Sometime later the dove began bringing a mate, and I'd take a handful of food and lay it atop the wall between my house and the neighbor's since these birds seemed too big for the feeder. If I was upstairs and missed their arrival my mother would call, "Your doves are here!" as if dinner guests had just rung the doorbell. The doves would probably still be enjoying my handouts even though my mom is no longer here to announce them, but a squirrel began terrorizing the bird feeder just after the 2017 presidential inauguration. It was a tumble-down of decline then, as we well know. First one squirrel, then another, and the squirrels could not be dissuaded so I removed the feeder before I went away to a month-long writer's residency. When I returned my flowers were infested with some kind of a worm despite the best efforts of the friend caring for them. Since we all know that the early bird gets the worm, I put the bird feeder up again. The doves, the sparrows, and the finches came back--but so did a hoard of pigeons, making Jerry's efforts to defile the kitchen look like child's play. While it's true the pigeon poop was outside, on some surfaces it took a putty knife and boiling water to remove it, and the pigeons' constant coital-sounding cooing had me wondering if the neighbors should maybe soundproof their house until I realized this birds and bees thing was really just birds.

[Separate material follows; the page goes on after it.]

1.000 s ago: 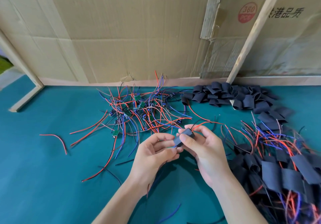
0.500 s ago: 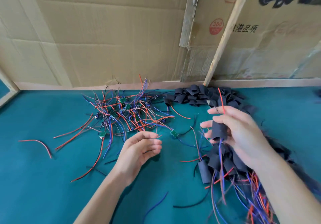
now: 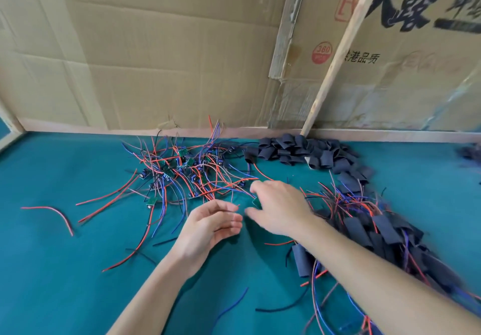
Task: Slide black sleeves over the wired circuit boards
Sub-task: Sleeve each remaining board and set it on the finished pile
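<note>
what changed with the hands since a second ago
The right hand let go of the sleeved board it carried over to the finished pile on the right, and has swung back left to a small green board by its fingers. The left hand released that piece too and waits open, empty. The tangle of bare wired boards and the heap of empty sleeves look unchanged.

Table cover [image 3: 65, 269]: plain teal, no pattern. Loose wires [image 3: 182, 178]: red, blue, a few black, tangled. Circuit boards [image 3: 183, 152]: green, dark blue parts on some. Sleeves [image 3: 299, 150]: matte black, unmarked. Sleeved pile [image 3: 385, 233]: black with red and blue leads. Cardboard wall [image 3: 156, 61]: tan, printed black characters, red round stamp [image 3: 322, 53]. Wooden strip [image 3: 338, 56]: pale, unpainted.
</note>
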Demonstrator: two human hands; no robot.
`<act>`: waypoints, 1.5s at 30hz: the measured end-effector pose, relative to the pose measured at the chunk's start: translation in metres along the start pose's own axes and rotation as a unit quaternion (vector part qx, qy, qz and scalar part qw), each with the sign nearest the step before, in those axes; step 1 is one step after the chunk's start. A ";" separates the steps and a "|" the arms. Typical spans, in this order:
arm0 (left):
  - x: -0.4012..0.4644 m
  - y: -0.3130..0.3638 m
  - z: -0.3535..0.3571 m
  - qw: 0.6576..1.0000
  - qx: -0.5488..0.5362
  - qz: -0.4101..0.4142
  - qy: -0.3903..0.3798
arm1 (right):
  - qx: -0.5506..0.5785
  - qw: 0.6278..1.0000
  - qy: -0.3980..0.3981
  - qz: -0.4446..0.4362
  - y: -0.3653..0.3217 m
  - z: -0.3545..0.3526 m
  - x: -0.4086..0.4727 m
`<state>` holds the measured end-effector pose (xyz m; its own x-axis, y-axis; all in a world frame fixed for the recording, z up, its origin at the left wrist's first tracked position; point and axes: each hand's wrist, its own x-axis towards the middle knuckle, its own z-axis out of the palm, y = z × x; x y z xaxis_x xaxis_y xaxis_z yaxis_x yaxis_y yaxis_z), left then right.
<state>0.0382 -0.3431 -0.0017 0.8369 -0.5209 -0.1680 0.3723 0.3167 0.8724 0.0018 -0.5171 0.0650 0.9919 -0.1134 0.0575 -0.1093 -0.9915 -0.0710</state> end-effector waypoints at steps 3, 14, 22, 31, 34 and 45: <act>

Like the squirrels, the pigeons wouldn't be dissuaded either, so with strips of that rubbery stuff that you can use as shelf lining or rug padding and some packing tape, I constructed a barrier around the my bird feeder that allowed only the smaller birds inside. When it came time to wash the feeder, I had to un-tape all the strips, wash them as well, and start over. A few weeks of that led to a splurge on a feeder with a cage around it. The new feeder, though I called it bird jail at first, is working well. The pigeons are feeding at my neighbor's unsecured feeder on the other side of the house and pooping over there. But I feel terrible about the doves. They can't get into the new feeder either. They still arrive every couple of days, fluttering around the bird jail, confused. I look into their deep black eyes staring into my house full of worldly comforts and think of Dan and my mom and how we all were here just a little more than four years ago. Four years is a long time.
I want to say something political here. About the elapsing of time until the next presidential election. And something about jail. Who belongs inside and who should be let out, but maybe it's best not to stretch the metaphor. I'll just quote my dad when he began to worry during my teenage years. "Birds of a feather flock together," he told me.